The Pièce de résistance object wise, and one that will garner the most press attention, was surely the very fine example of a vampire slaying kit. It comprised of a two-tier metamorphic mahogany casket with the top layer containing a percussion cap pistol with an octagonal barrel for firing silver bullets (silver was thought to kill a Vampire immediately). The lid holds a crucifix and rosary beads, to ward off ‘evil spirits’ with the main section holding three glass phials, including 'holy water' and 'holy earth' (which I though a nice touch). Then there was the obligatory mallet and four wooden stakes, plus a Book of Common Prayer, dated 1857. A handwritten extract from the Bible, quoting Luke 19:27, reads, ‘But those mine enemies, which would not that I should reign over them, bring hither, and slay them before me’. I have sold such a kit myself (with many a tale to tell on that!) which was a more primitive example, but the quality of this one is the finest that one could ask for, made to the highest order, probably a special commission I would guess at the height of the clamour for the story of Dracula. They mentioned in the subtext to the kit that there were only approximately seventy such kits in existence. Mumbling to myself in probable disagreement, (I think there are a few more) I moved on to the next section of the exhibition.

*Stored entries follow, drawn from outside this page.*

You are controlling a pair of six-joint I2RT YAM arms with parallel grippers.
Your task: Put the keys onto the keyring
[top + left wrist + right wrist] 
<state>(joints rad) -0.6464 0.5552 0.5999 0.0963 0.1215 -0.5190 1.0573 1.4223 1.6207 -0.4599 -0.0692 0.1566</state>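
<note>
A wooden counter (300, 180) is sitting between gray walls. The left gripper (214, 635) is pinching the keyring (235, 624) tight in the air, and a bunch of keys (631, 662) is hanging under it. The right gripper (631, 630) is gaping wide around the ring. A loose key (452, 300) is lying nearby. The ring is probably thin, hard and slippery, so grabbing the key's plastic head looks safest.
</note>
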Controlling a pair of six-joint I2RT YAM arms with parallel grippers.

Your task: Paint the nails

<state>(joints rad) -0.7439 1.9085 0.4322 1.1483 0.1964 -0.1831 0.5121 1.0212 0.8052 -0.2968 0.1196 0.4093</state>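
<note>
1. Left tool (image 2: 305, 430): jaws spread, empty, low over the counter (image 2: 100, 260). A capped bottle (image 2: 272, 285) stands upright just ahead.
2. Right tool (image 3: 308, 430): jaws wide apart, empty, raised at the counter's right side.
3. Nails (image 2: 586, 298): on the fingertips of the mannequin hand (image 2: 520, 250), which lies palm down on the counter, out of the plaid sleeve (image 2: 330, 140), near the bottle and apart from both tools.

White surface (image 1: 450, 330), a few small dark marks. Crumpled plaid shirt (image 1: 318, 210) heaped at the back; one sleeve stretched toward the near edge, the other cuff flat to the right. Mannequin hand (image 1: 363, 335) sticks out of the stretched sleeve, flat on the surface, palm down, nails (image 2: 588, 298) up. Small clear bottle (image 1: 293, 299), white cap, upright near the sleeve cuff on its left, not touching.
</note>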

One particular segment of the display hit a strong cord with myself particularly subtitled “Decadence & Degeneration” with the intro; The final decades of the 19th century heralded a dark renaissance in Gothic fiction. The 1880s and 1890s – commonly known as the Victorian fin de siècle – witnessed the volatile transition between the old order and the modern world; decadence and degeneration went hand in hand”

This notion of decadence and degeneration is important in the way I present many of the objects and furniture I sell day to day; simply distilled the sheer beauty in the decaying of once decadent objects and the contrasts of the ‘old money’ to todays modern world is always a contrast I enjoy exploring, and so it seems, the Gothic authors of the nineteenth century did too. In my opinion, it is this clash of cobwebs and gesso, dust and silk, that is part of the tapestry of what the Gothic tries to do.

As the exhibition emerged from the fog of high Victoriana it swerved into more contemporary times with movie posters, scripts and exerts of films such the Wicker Man of 1973, projected onto draped curtains. Hearing the odd scream from the 1930s version of Frankenstein certainly punctuated the entire display further with the odd exclamation mark! As it descended into the here and now I became a little disinterested, for part of what makes Gothic work on a base level for me personally is that it is always more effectively portrayed in the past; thus I wondered back the way I had came and re-visited the exhibition again, this time in reverse.

In summary, I think one has had to have had a sense of loss in ones own life to connect fully with much of what is going on here, the returning Gothic theme of ‘loss and loneliness’ is an apt one as is the fine line that authors tread that separates pleasure and pain which many Gothic texts explore and many leave somewhat unanswered. The dark lurking within the genetic inheritance of the sophisticated and modern is a key string to the Gothic bow for me at least.

For a dealer in objects and art, many of which I have quite simply had to own because they display a Gothic, theatrical or romantic theme, this was a stellar illustration of the fragility and decay that entrenches not just the human soul but lives through a select few objects and works of art, and it provides a welcome, perhaps belated, spotlight on the theatrical nature of the Gothic culture as a whole with its emphasis on spectacle and the seemingly supernatural, making it irresistible to me.

As philosopher Roger Scruton once said “Through the pursuit of beauty we shape the world as a home, and in doing so we both amplify our joys and find consolation for our sorrows”. I believe the Gothic movement in its purest sense allows one to do just that; and clearly so does the British Library…Terror and Wonder, indeed.